Environmental Respect Award winners spent a day visiting the most famous sites in Philadelphia, including the Rocky statue.

“Rocky,” the iconic 1976 movie starring Sylvester Stallone as an underdog boxer who gets his shot at a title bout, has a message that resonates with audiences around the world. Rocky, famously runs up the steps leading to the Philadelphia Art Museum, a scene so iconic the city put up a larger-than-life statue depicting the boxer's arms raised over his head.

It was the first stop for the winners of the 25th anniversary edition of DuPont’s Environmental Respect Awards on their tour of Philadelphia.
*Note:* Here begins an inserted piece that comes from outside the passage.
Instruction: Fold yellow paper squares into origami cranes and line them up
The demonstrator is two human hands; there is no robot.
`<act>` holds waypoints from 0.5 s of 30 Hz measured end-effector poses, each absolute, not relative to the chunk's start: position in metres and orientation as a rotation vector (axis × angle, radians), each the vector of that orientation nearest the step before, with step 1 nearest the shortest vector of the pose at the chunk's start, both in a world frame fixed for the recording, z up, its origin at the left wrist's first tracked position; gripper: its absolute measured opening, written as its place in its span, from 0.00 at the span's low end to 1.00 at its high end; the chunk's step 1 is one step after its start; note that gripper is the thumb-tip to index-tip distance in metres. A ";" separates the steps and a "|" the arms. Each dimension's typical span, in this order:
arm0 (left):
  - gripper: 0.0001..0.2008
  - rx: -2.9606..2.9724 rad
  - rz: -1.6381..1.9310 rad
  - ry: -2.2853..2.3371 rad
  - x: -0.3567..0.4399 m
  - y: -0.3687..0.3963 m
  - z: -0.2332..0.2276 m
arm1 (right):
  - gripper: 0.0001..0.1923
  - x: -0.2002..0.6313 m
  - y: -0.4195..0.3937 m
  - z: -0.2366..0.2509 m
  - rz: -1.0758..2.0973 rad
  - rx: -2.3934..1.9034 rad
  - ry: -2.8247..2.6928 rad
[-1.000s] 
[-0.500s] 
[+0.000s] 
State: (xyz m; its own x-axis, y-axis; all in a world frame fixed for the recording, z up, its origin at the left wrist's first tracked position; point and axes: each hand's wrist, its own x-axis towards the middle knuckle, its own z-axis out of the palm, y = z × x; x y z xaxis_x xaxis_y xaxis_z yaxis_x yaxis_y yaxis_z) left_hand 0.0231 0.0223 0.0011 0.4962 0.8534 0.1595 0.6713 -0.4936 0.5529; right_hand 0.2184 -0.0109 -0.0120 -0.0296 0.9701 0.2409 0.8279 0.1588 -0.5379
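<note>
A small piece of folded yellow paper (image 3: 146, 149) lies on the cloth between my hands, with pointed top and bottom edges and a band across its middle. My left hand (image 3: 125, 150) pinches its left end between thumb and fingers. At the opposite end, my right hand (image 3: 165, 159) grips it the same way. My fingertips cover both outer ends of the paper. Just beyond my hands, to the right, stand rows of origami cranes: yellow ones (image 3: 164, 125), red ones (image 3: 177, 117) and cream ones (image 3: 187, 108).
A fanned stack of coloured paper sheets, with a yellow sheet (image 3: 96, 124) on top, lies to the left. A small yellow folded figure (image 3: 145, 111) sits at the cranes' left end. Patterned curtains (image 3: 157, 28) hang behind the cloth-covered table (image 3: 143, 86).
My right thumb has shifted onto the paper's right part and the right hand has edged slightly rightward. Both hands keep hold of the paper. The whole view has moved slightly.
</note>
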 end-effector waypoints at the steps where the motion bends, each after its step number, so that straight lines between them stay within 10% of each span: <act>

Attendees from Indonesia, New Zealand, Jordan, China, Japan, Argentina, Brazil, Mexico and North America spend a day visiting the most famous sites in the City of Brotherly Love.

With a long day ahead of them, the group also passed many of the city’s most famous sites without stopping, including the Eastern State Penitentiary, a structure that opened in 1829 and strongly resembles a European castle (at least from the outside). The bus tour also passed Independence Hall, the Liberty Bell, the Benjamin Franklin Institute and the home of Betsy Ross.

One of the stops included a visit to Christ Church, where many of the fledgling nation’s founding fathers worshiped. A docent shared the history of the building, which for some 56 years was the tallest building in the country. Members of the group sat in the same pews once occupied by George Washington, Ben Franklin and Betsy Ross, before she was thrown out of the Quaker church for supporting the Revolutionary War.

A stop at the PECO Building provided an opportunity to learn about the construction of a green roof. After the morning visits were over, it was time for lunch at the well-known Reading Terminal Market offered an opportunity to sample food from any number of restaurants including the famous Philadelphia cheesesteak and the roast pork and broccoli rabe sandwich, from DiNic’s, which was declared the best sandwich in America by the Travel Channel's Adam Richman. Many of the troupe finished their mean with ice cream or chocolate from one of the many desert shops.

After lunch the group was given the opportunity to shop at some of Philadelphia’s high-end shopping district or to visit the National Constitution Center, home of one of the few remaining copies of the Bill of Rights.
An exciting and exhausting day of sightseeing ended with a relaxing three-hour dinner cruise on the Delaware River on the Freedom Elite.